About My Favorite Author: Ron Price

RonPrice

New Member
Dec 24, 2004
27
0
1
79
George Town Australia
THIS HUMBLE HABITATION
When a person plies their trade, their profession or some personal activity in one place for any length of time they tend to keep certain items of equipment, gadgets, tools and resources on their work table or bench, in their study or shed.

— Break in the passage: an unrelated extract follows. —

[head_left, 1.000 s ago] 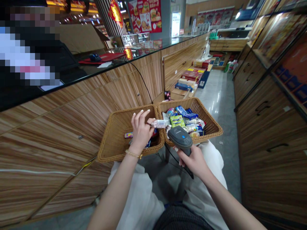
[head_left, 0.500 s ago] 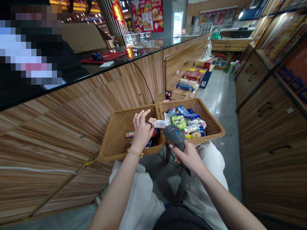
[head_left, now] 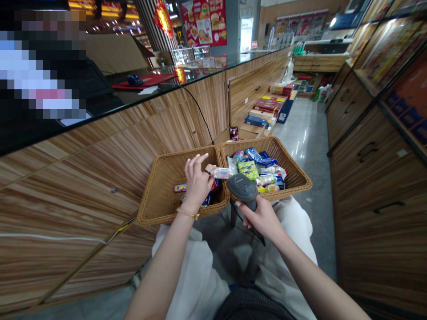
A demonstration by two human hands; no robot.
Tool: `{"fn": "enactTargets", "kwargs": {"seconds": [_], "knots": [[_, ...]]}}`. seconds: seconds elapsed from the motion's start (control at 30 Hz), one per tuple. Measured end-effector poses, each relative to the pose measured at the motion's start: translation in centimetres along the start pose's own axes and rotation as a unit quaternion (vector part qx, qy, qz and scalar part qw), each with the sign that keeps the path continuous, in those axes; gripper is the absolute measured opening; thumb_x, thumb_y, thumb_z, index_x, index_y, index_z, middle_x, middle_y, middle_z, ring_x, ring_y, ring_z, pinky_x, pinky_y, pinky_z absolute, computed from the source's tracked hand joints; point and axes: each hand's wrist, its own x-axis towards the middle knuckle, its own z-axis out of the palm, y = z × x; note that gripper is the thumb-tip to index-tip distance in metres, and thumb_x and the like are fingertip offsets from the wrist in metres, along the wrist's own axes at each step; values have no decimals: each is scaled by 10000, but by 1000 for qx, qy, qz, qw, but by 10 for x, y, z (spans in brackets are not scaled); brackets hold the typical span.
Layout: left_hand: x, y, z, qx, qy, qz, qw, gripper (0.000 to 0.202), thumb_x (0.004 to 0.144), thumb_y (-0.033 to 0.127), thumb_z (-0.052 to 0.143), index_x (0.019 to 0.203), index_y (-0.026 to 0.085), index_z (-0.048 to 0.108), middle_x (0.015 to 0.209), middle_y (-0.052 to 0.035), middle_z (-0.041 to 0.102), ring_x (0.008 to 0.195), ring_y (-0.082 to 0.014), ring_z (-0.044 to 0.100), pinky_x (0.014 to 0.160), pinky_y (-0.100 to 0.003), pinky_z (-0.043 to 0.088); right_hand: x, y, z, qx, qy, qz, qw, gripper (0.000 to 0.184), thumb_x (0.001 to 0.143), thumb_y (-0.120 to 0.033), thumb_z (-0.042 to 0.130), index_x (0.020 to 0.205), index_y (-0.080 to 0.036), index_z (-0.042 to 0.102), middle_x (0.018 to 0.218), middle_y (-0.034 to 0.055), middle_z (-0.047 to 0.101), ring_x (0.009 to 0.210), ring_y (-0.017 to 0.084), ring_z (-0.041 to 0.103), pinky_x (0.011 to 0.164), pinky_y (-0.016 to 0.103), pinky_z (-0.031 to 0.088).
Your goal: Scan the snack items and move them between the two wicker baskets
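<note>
My left hand [head_left: 196, 183] is above the nearly bare left wicker basket [head_left: 158, 173], with its fingertips at the end of a small clear plastic bottle [head_left: 222, 173]. The bottle lies sideways, just above the gap between the baskets. My right hand [head_left: 262, 218] grips a grey handheld barcode scanner [head_left: 243, 189], whose head points towards the bottle. Behind it, the right wicker basket [head_left: 283, 153] is full of snack packets and small bottles [head_left: 248, 169]. A few packets [head_left: 180, 188] lie in the left basket, partly hidden by my left hand.
A wood-panelled counter [head_left: 100, 191] with a dark glass top runs along the left, and a person in dark clothing [head_left: 40, 66] stands beyond it. Wooden cabinets [head_left: 376, 213] line the right side of a tiled aisle [head_left: 300, 142]. Stacked boxes [head_left: 263, 111] sit farther along the counter.
The scanner in my right hand has moved slightly left, closer to the bottle. My left hand and the bottle have stayed nearly in place.
</note>
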Motion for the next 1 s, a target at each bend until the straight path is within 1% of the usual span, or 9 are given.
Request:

Were some observer with literary skills to comprehensively describe the work area of a writer and poet like myself such an observer might include in his description the following:

the writer’s desk--its size, quality and orderliness--his files, notebooks, stationary, pens and other aids, his computer, printer, sources of illumination(lamps, lights, access to daylight), photographs, paintings, pictures, objets d’art, a brief outline of his library, the writer’s attitudes to and treatment of his books, the frequency of their use; other items of furniture, technology and resources; the time spent in the study, in this micro-milieux, on a daily basis; the view out of the window and at the doorway, the sounds of the street and of nature; the cleanliness, the frequency the study is dusted and vacuumed.

There is much to describe and depending on the level of detail in the description a writer could go on for pages, but the above provides a general overview.-Ron Price, Pioneering Over Four Epochs, 20 February 2007.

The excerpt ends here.